Последовало молчание, затем долгий вздох. Когда Нэн заговорила, она понизила голос до шепота, и он понял, что супруга на другом конце линии прикрывает рот рукой.
— Если бы я знала, Мак. Говорить с ней — все равно что со скалой. Чего я только не делала, чтобы она отозвалась. Когда вокруг полно родни, она вроде бы немного высовывается из своей раковины, а потом снова прячется. Я просто не знаю, как быть. Все молюсь и молюсь, чтобы Папа помог нам отыскать способ достучаться до нее, но… — она снова помолчала, — такое впечатление, будто он не слушает.
Папой было у Нэн любимое прозвище Бога.
— Милая, я уверен, Господь знает что делает. Все еще образуется. — Эти слова не принесли ему ни малейшего утешения, но он надеялся, что они помогут успокоить тревогу, которая звучала в ее голосе.
— Я знаю, — вздохнула она. — Мне бы только хотелось, чтобы он поторопился.
— И мне тоже. — Это все, что сумел придумать Мак. — Ну, так вы оставайтесь ночевать, не рискуйте. Передай привет Арлин и Джимми, поблагодари от моего имени. Надеюсь, завтра увидимся.
— Хорошо, милый. Мне надо помочь остальным. Все суетятся в поисках свечей, боятся, что вырубится электричество. Тебе бы тоже не мешало об этом позаботиться. Свечи есть в подвале, а в морозильнике остались пирожки, их можно разогреть. Уверен, что у тебя все в порядке?
— Ну, больше всего пострадала моя гордость.
— Что ж, не обращай внимания, надеюсь, завтра увидимся.
— Хорошо, дорогая. Берегите себя. Позвони, если вам что-нибудь понадобится. Пока.
Какая глупость — говорить такое, подумал он, повесив трубку. Как будто он сможет помочь, если им действительно что-то понадобится.

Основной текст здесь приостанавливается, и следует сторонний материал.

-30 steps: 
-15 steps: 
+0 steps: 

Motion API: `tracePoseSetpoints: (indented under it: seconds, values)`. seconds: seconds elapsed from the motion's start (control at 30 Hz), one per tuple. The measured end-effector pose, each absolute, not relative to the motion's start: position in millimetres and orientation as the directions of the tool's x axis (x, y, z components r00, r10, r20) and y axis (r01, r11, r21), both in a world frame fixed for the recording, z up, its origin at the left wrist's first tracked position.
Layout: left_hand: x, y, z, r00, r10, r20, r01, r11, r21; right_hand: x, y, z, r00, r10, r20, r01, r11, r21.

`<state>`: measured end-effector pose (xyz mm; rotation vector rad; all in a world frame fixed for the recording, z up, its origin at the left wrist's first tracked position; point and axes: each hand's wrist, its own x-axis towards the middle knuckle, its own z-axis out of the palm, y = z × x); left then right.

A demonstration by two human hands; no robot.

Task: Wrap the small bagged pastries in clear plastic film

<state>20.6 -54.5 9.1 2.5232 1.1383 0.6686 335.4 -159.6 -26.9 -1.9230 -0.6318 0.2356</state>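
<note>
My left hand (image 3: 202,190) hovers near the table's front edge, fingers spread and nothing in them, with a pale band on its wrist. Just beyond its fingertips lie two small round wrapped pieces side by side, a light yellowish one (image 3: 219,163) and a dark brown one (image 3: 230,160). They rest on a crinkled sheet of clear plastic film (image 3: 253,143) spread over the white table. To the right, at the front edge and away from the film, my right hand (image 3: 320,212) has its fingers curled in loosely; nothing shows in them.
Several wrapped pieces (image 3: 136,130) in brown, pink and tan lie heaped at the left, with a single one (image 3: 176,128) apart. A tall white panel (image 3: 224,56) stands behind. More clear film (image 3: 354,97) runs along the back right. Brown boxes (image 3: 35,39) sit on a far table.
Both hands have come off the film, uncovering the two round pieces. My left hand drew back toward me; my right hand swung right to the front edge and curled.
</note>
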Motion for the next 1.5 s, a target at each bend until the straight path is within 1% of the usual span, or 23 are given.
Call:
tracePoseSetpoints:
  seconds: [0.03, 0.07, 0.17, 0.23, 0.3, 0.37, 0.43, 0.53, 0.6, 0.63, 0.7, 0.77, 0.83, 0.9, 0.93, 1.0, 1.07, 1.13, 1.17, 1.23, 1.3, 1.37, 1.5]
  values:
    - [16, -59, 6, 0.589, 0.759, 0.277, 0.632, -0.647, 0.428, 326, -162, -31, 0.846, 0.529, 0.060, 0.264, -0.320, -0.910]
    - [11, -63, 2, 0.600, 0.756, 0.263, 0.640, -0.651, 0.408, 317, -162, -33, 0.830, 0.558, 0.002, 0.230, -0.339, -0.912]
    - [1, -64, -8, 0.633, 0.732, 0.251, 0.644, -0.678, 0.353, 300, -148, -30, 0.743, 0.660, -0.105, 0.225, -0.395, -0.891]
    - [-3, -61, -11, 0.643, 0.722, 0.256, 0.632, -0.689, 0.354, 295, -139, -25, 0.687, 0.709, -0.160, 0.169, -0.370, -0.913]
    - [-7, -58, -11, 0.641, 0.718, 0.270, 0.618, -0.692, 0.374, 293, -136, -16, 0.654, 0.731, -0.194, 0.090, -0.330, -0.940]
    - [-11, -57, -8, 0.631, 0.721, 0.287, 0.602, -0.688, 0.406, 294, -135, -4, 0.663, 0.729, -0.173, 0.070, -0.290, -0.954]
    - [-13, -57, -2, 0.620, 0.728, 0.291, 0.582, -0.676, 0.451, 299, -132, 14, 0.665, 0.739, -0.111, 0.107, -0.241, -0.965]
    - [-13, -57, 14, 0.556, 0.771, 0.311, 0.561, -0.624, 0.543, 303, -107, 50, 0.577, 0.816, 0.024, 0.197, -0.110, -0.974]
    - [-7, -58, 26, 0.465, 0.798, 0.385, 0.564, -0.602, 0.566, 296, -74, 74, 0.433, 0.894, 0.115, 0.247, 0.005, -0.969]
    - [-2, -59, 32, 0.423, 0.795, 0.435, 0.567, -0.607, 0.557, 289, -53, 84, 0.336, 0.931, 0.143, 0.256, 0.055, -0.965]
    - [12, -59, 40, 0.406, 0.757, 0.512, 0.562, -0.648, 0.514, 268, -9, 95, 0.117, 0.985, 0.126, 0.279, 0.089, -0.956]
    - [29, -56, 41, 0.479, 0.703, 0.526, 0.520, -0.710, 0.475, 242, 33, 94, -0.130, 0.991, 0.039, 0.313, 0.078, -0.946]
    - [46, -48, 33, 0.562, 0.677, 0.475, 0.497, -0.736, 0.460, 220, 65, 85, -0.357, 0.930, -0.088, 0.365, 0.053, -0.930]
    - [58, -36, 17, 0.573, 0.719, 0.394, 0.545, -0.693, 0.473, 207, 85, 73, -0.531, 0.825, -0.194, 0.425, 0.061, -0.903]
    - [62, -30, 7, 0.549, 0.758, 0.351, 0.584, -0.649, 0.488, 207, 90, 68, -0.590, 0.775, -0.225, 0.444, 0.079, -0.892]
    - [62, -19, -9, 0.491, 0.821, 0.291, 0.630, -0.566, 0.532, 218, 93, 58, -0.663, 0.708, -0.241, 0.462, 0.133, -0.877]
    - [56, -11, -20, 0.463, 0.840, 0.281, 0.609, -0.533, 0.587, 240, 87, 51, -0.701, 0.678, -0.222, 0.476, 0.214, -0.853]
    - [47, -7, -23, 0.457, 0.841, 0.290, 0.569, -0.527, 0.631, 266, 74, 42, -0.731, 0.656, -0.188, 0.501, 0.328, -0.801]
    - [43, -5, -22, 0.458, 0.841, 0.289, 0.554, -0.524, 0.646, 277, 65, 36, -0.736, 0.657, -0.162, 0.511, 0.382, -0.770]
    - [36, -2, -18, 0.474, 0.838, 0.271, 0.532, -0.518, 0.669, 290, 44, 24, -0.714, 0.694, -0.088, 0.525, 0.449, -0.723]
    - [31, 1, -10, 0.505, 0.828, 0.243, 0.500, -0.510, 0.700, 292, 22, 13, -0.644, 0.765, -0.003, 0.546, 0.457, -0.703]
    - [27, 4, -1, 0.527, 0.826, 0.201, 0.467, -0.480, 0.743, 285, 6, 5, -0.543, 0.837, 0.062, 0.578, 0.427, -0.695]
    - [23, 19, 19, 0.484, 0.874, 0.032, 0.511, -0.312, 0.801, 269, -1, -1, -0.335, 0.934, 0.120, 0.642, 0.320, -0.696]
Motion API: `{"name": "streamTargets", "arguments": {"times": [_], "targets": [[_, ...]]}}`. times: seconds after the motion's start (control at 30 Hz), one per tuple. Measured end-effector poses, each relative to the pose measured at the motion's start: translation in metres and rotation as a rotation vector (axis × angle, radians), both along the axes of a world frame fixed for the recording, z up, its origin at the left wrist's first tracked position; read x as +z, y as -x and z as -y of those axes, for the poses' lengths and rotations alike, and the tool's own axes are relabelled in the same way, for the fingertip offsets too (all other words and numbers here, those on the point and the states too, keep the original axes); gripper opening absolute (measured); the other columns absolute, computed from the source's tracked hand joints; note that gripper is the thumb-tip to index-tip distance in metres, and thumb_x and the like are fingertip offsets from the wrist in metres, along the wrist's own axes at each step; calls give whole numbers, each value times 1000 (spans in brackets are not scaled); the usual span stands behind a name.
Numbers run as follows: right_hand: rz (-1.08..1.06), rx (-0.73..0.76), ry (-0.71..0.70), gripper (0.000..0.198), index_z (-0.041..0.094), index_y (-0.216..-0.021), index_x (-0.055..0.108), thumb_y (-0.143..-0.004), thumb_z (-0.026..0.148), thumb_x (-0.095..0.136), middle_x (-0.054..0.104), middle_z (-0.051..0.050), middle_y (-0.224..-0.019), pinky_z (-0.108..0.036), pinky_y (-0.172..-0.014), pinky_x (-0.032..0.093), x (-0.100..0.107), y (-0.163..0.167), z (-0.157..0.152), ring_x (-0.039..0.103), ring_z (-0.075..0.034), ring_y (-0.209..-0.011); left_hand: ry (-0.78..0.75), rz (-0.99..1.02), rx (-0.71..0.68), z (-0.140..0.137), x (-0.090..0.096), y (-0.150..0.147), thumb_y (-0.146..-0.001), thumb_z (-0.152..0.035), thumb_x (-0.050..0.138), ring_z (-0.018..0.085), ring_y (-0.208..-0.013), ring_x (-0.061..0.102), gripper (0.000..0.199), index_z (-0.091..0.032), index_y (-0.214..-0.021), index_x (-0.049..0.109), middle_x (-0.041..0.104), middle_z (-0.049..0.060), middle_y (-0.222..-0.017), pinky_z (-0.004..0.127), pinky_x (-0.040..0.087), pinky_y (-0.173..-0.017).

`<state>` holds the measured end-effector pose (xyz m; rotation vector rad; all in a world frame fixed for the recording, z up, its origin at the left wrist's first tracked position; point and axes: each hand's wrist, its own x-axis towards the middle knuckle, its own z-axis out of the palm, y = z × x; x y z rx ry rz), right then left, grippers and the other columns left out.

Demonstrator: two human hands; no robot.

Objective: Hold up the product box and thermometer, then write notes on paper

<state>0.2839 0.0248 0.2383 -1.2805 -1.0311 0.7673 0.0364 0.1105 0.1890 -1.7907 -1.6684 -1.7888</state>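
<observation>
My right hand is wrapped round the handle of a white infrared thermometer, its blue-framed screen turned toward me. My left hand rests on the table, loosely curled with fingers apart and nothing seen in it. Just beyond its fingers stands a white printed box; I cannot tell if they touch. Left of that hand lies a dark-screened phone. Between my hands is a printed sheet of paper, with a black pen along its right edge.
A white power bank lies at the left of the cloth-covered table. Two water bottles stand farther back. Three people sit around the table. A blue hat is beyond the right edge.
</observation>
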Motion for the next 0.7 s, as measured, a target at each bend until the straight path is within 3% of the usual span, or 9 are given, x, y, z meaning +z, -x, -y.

Мак сидел и смотрел на письмо. Ему становилось больно, когда он пытался разобраться в какофонии тревожных чувств и туманящих разум образов — миллион мыслей проносился в голове со скоростью миллион миль в час. В итоге он встал, сложил записку и кинул в жестянку, после чего выключил свет.
Мак отыскал еду, которую можно было разогреть в микроволновке, прихватил подушку с одеялом и направился в гостиную. Взглянув на часы, отметил: только что началась программа Билла Мойера, любимая телепередача, которую он старался не пропускать. Мойер был одним из немногих людей, с кем Мак хотел бы познакомиться, блистательный и прямодушный, способный с неподражаемой прямотой выразить искреннее сострадание и к людям, и к идее. Один из сюжетов этого вечера был посвящен нефтепромышленнику, который вдруг начал заниматься добычей, ни много ни мало, воды.
Почти машинально, даже не отрывая взгляда от экрана, Мак протянул руку к краю стола, взял рамку с фотографией маленькой девочки и прижал к груди. Другой рукой он натянул до подбородка одеяло.
Вскоре комната наполнилась похрапыванием. Голубой экран показывал сюжет про выпускника средней школы в Зимбабве, которого избили за антиправительственные высказывания. Однако Мак уже сражался со сновидениями: возможно, хотя бы сегодня ему не приснятся кошмары, возможно, будут только сны о заледенелой дорожке и о силе тяжести.